Конечно, совсем игнорировать «вредные» возможности сети было бы близорукостью со стороны режиссеров. Так уж вышло, что ряд сетевых форматов, расцветших в 2010-х, действительно как будто заточен под злоупотребления. Видеореакции на «бифы» между все мельчающими «инфлюэнсерами» попросту не могли появиться в эпоху AOL, а представить себе, как кто-то меняется кассетами с true crime-подкастами, весьма трудно (их истории тоже становятся все более локальными и личными, ввергая родственников жертв в отчаяние: «Если бы кто-то сделал из моей [убитой] кузины развлечение, я бы сожгла их студию», – пишет колумнистка CrimeReads о трагедии в своей семье). Однако полнометражный фильм – наверное, не лучший формат для такого рода социологии, а интерактивные драмы вроде тех, которыми недолго промышлял Facebook Watch – напротив, чересчур правдоподобные и потому «триггерные».
Но кино и телевидение все равно пытаются нащупать срединный путь между социальной драмой и grief porn (когда напоказ выставляются самые неприглядные и не относящиеся к делу детали трагедий), между дискуссией и коммерцией
Наглядный тому пример – другой недавний сериал HBO, «Эйфория» с Зендаей в главной роли, тоже отчасти посвященный кибербуллингу. Визуально Share и «Эйфория» во многом перекликаются: герои фильма и сериала существуют в постоянной полутьме, освещенной назойливыми неоновыми огнями. Но Share вынашивался гораздо раньше, будучи версией одноименного короткометражного фильма с Таиссой Фармигой, снятого Пиппой Бьянко еще в 2015 году.
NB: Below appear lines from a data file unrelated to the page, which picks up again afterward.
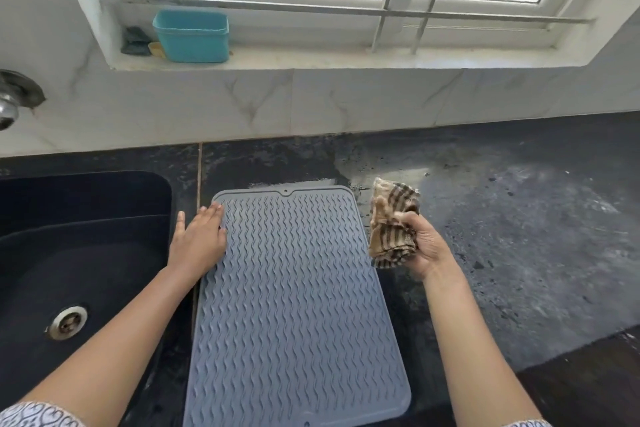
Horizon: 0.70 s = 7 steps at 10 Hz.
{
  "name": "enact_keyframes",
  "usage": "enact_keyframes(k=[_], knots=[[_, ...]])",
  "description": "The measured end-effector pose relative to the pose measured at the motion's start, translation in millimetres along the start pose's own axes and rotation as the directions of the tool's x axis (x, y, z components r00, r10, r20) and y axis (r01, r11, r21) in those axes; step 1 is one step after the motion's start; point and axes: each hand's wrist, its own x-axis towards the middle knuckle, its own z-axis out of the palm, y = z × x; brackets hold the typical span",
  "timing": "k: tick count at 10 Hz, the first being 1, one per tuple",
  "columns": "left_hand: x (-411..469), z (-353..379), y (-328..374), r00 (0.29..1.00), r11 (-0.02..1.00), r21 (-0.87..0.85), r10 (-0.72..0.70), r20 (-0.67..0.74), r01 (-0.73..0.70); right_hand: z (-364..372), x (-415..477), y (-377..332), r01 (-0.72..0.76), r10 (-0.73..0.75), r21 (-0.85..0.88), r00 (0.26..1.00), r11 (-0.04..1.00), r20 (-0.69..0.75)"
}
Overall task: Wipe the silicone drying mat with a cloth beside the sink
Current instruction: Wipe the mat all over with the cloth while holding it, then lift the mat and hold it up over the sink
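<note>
Pressing flat on the mat's left edge, left hand spread; right hand clutches cloth

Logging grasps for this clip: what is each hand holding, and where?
Right hand grips the bunched striped cloth around its middle. Left hand holds nothing, lying flat on the mat's left edge.
</note>
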Motion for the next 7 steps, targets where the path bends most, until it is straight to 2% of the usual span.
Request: enact_keyframes(k=[1, 2, 3, 4, 5, 6, 7], knots=[[-0.6, -1.9, 2.9, 1.0, 1.0, 0.002, -0.015, 0.008, 0.015, -7.4, 9.7, -8.8, -0.078, 0.054, -0.158, 0.987, 0.984, -0.153], [-0.3, -3.5, 5.3, 1.0, 1.0, 0.01, -0.023, 0.004, 0.023, -17.3, 25.9, -20.5, -0.1, 0.027, -0.276, 0.967, 0.956, -0.255], [-1.3, -3.8, 7.1, 0.999, 0.999, 0.011, -0.032, 0.011, 0.031, -27.9, 41.2, -24.3, -0.12, -0.059, -0.582, 0.958, 0.804, -0.28], [-2.1, -2.1, 7.1, 0.999, 0.999, 0.007, -0.04, 0.017, 0.039, -27.6, 48.4, -21.9, -0.209, -0.347, -0.963, 0.902, 0.172, -0.258], [-0.3, -0.1, 6.3, 0.999, 0.999, 0.011, -0.046, 0.011, 0.046, -19.4, 41.8, -16.0, -0.172, -0.491, -0.979, 0.866, -0.105, -0.099], [0.4, 2.8, 5.7, 0.999, 0.999, 0.005, -0.044, 0.001, 0.044, -37.1, 28.4, 2.4, -0.081, -0.445, -0.967, 0.895, -0.24, 0.035], [1.3, 4.1, 5.0, 0.999, 0.999, 0.002, -0.044, -0.021, 0.044, -63.3, 3.9, 22.6, -0.044, -0.346, -0.924, 0.933, -0.38, 0.098]])
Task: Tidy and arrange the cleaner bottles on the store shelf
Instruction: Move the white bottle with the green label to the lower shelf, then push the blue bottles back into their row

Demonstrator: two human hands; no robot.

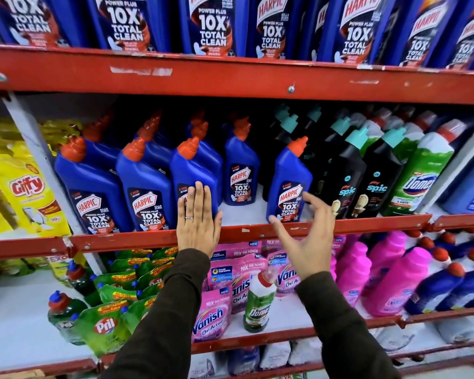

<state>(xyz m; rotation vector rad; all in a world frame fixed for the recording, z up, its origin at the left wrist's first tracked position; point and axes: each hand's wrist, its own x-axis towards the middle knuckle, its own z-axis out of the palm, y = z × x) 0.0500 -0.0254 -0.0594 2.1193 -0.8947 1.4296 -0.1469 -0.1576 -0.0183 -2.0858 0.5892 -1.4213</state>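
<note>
Blue Harpic bottles with orange caps stand in rows on the middle shelf point(246, 231). My left hand point(199, 218) lies flat, fingers together, against the front of the third front-row Harpic bottle point(192, 170). A fourth Harpic bottle point(241, 170) stands set back behind a gap. My right hand point(304, 236) is open with fingers spread, thumb and fingers just beside the lower front of the rightmost Harpic bottle point(289, 181), not closed on it. Black Spic bottles point(348, 176) with teal caps stand right of it.
Green Domex bottles point(419, 176) fill the shelf's right end; yellow Giffy packs point(25, 187) lie at left. Larger Harpic bottles point(211, 26) line the top shelf. Below are Pril pouches point(104, 324), Vanish packs point(211, 313), a lone Domex bottle point(259, 302) and pink bottles point(394, 280).
</note>
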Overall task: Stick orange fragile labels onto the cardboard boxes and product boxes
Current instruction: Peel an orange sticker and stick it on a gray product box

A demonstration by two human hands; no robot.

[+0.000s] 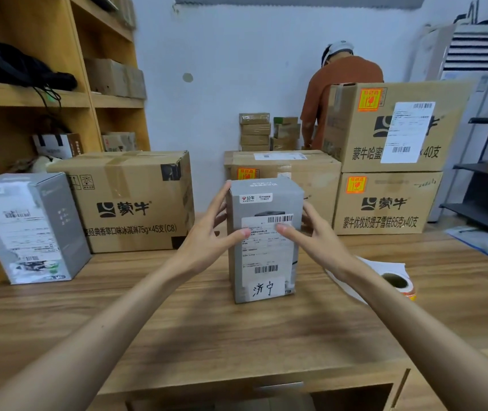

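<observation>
The tall grey cardboard product box (pixel 265 241) stands upright on the pale wooden table (pixel 251 351), its long axis vertical, directly between the person's two hands. The left hand (pixel 211 232) lies against its left edge and the right hand (pixel 318 235) against its right edge; both are equally near, so neither has to travel to it. Both hands are spread, fingers straight rather than curled. The left fingers run up the box's left side toward its top corner; the right fingers pass out of sight behind the right side; each thumb tip rests on the white shipping label (pixel 266 250) on the face toward the person, the two tips a little apart. This reads as steadying the box between flat hands, not a closed grasp; blur leaves the right fingers' exact contact unclear. No orange sticker shows on the visible faces of this box.

The roll of orange fragile labels (pixel 398 284) lies on the table outside the right wrist, below and to the right of that hand, near it and well apart from the left hand; the right hand is therefore judged likelier to fetch a label, while the left could hold the box. Beyond the right fingertips, stacked brown cardboard cartons (pixel 385 203) already carry orange stickers; the brown carton beyond the left hand (pixel 136 203) shows none.
</observation>
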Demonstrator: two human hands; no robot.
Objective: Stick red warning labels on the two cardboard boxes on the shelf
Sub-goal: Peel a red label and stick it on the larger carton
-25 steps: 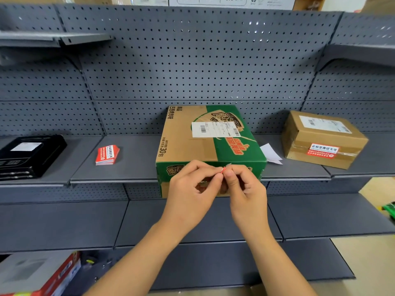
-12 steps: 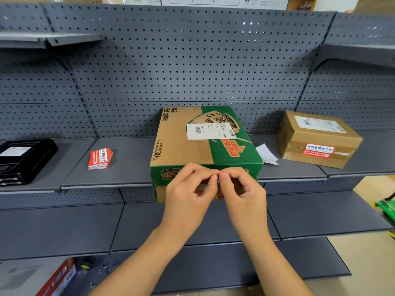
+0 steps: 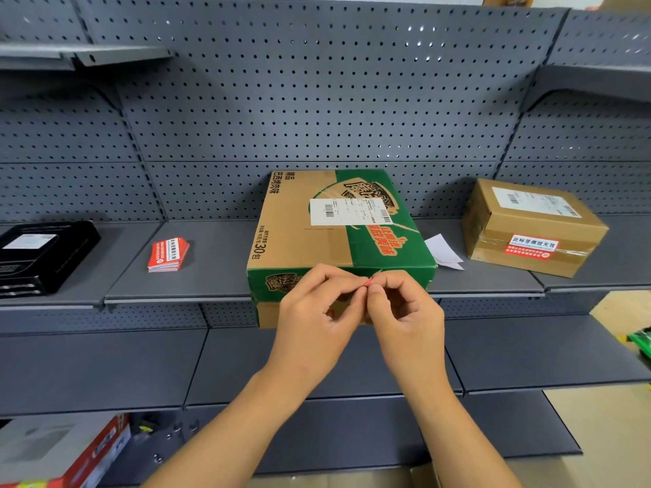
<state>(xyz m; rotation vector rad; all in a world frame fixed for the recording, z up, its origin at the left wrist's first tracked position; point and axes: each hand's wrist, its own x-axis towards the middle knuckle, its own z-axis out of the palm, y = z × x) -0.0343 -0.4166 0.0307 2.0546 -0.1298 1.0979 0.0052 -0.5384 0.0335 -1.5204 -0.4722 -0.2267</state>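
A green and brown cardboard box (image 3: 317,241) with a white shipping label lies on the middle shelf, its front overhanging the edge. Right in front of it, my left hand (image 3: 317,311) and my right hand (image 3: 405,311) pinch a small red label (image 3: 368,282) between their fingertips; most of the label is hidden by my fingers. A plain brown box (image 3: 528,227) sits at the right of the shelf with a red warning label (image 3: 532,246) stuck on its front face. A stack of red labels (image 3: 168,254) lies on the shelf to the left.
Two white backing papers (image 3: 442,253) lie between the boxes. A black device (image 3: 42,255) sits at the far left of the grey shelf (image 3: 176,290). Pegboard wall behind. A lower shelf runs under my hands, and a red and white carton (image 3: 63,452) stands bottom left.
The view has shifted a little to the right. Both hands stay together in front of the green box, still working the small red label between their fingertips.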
Кроме того, Бьянко срежиссировала один из эпизодов «Эйфории». Кстати, большая часть съемочной группы ее фильма – тоже женщины: за плывущий перед глазами героини пульсирующий свет отвечали оператор Ава Беркофски (также работала над Vida от Starz), монтажер Шелби Сигел («Кайф с доставкой») и арт-директор Кьяра Вернон (работала над американо-казахским «Хакером»).
Даже когда смартфоны заглушены и спрятаны на дно рюкзака, другой мигающий свет не дает забыть о том, что твердят непрекращающиеся СМС: в случае с Мэнди вспышки буквально заставляют ее вспоминать, потому что терапевт использует их при реабилитации. Естественно, не обошлось и без кадра, в котором девушка на секунду застывает босиком на газоне при свете дня, как будто отдыхая от мерцающего темного мира «вчера» (видео, показания, репортажи) и «завтра» (пресс-конференция, переезд, телефон под одеялом). Мало кому удается перешагнуть через это манихейское разделение света и тьмы, когда речь идет о подростках – одним из ярких недавних примеров можно назвать короткометражку «Язычницы» (Pagans), снятую Люси Ласкомб в рамках программы интернет-издания Dazed по поддержке молодых кинематографистов. В ней группа девушек, чья подруга покончила с собой, создают в ее честь нечто вроде диджитал-мемориала, продолжая при этом оставаться оторвами, берущими от собственного переходного возраста все возможное.
Более зрелым режиссерам еще предстоит поучиться такой открытости – у начинающих коллег и собственных героев. А то, что мейнстримные каналы и сервисы готовы к их фестивальным экспериментам, должно всем придать уверенности.